> [WHAT YOU WILL DO]
Give again, word for word, each line below starting at the one that contains "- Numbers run" and ending at the one that contains "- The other".

-----

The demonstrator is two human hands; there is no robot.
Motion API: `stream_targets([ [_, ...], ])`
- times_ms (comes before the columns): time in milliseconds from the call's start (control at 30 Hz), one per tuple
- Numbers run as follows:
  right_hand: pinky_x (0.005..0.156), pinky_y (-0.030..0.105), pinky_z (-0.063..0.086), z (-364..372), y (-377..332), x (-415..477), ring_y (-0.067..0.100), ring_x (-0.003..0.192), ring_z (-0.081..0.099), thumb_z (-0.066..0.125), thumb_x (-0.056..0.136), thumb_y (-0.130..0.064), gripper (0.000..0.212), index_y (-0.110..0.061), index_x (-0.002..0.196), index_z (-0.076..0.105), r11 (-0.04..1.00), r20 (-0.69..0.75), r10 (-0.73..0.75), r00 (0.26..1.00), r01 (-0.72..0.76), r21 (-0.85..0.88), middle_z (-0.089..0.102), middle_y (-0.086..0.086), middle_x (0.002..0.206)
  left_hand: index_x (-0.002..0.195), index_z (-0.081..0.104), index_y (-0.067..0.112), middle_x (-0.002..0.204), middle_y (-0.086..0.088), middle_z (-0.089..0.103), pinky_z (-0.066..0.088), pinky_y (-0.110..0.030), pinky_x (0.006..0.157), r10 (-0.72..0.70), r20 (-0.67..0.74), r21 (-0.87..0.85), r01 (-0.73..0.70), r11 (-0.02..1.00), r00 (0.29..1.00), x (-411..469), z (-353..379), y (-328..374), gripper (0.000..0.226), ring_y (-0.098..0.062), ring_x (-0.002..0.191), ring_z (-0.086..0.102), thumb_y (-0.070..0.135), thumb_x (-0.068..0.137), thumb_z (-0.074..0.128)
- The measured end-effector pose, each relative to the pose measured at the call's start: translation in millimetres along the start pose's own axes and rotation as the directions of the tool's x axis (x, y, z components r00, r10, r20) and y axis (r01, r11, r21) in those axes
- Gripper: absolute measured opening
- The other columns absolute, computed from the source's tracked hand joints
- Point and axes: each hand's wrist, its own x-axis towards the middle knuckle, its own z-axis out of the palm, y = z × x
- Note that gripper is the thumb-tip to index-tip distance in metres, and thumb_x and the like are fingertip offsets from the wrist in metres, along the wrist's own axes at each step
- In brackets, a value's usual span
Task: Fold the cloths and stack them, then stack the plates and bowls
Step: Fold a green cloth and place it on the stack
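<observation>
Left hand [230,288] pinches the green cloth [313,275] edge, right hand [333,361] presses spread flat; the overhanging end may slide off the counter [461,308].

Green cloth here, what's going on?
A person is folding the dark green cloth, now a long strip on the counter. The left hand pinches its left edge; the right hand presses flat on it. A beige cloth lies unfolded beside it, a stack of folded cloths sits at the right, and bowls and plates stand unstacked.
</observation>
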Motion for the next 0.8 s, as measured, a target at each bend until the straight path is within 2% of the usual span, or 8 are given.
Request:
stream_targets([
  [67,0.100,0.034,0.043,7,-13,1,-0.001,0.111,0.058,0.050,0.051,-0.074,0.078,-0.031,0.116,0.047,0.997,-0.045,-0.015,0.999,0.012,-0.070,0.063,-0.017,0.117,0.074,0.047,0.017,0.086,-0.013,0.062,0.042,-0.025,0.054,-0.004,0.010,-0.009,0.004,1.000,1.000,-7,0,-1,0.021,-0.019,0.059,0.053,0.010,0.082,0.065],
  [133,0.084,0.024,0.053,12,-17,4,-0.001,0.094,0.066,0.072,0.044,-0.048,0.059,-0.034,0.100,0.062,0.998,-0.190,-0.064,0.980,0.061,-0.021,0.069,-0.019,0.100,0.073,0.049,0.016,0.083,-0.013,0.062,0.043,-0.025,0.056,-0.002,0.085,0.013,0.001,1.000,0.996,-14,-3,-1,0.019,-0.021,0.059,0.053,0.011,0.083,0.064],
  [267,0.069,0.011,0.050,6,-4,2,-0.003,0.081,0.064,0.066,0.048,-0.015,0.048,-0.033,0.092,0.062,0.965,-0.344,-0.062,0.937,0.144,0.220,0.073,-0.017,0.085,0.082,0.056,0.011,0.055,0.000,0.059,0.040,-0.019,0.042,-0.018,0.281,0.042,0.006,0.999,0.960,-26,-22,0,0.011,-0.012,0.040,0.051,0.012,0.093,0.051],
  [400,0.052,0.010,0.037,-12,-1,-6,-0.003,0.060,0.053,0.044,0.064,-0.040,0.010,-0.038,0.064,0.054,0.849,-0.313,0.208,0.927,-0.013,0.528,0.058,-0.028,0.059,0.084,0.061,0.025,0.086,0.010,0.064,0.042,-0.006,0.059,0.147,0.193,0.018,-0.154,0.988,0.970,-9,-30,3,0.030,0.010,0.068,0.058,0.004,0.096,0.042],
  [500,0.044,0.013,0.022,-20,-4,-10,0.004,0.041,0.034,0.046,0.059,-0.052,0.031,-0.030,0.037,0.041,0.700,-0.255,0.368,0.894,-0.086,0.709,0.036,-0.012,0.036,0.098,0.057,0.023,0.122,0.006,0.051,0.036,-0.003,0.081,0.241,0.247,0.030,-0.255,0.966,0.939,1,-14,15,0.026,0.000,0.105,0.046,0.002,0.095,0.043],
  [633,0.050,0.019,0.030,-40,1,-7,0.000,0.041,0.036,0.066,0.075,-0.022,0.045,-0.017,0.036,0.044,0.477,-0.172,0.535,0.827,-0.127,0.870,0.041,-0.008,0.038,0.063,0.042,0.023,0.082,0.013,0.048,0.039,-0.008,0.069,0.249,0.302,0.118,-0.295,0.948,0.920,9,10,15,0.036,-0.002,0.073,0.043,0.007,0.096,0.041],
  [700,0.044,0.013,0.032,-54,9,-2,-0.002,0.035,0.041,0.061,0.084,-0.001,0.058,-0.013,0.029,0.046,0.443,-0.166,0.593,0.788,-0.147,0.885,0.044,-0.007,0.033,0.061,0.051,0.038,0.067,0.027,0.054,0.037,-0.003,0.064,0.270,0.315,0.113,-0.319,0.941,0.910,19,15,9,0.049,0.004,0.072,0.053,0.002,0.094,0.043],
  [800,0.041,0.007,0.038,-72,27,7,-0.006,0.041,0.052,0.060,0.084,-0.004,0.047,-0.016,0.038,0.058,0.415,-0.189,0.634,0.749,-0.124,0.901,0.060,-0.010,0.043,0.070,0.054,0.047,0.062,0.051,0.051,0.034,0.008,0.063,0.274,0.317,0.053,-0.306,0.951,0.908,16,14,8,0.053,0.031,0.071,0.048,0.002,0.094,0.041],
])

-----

> [FINAL ANSWER]
- Numbers run as follows:
  right_hand: pinky_x (0.005..0.156), pinky_y (-0.030..0.105), pinky_z (-0.063..0.086), z (-364..372), y (-377..332), x (-415..477), ring_y (-0.067..0.100), ring_x (-0.003..0.192), ring_z (-0.081..0.099), thumb_z (-0.066..0.125), thumb_x (-0.056..0.136), thumb_y (-0.130..0.064), gripper (0.000..0.212), index_y (-0.110..0.061), index_x (-0.002..0.196), index_z (-0.076..0.105), r11 (-0.04..1.00), r20 (-0.69..0.75), r10 (-0.73..0.75), r00 (0.26..1.00), r01 (-0.72..0.76), r21 (-0.85..0.88), middle_z (-0.089..0.102), middle_y (-0.086..0.086), middle_x (0.002..0.206)
  left_hand: index_x (-0.002..0.195), index_z (-0.081..0.104), index_y (-0.067..0.112), middle_x (-0.002..0.204), middle_y (-0.086..0.088), middle_z (-0.089..0.103), pinky_z (-0.066..0.088), pinky_y (-0.110..0.030), pinky_x (0.006..0.157), r10 (-0.72..0.70), r20 (-0.67..0.74), r21 (-0.87..0.85), r01 (-0.73..0.70), r11 (-0.02..1.00), r00 (0.29..1.00), x (-411..469), z (-353..379), y (-328..374), gripper (0.000..0.226), ring_y (-0.098..0.062), ring_x (-0.002..0.191), ring_z (-0.086..0.102), thumb_y (-0.070..0.135), thumb_x (-0.068..0.137), thumb_z (-0.074..0.128)
- The measured end-effector pose, each relative to the pose measured at the call's start: translation in millimetres along the start pose's own axes and rotation as the directions of the tool's x axis (x, y, z components r00, r10, r20) and y axis (r01, r11, r21) in those axes
- Gripper: absolute measured opening
- The other columns absolute, computed from the source's tracked hand joints

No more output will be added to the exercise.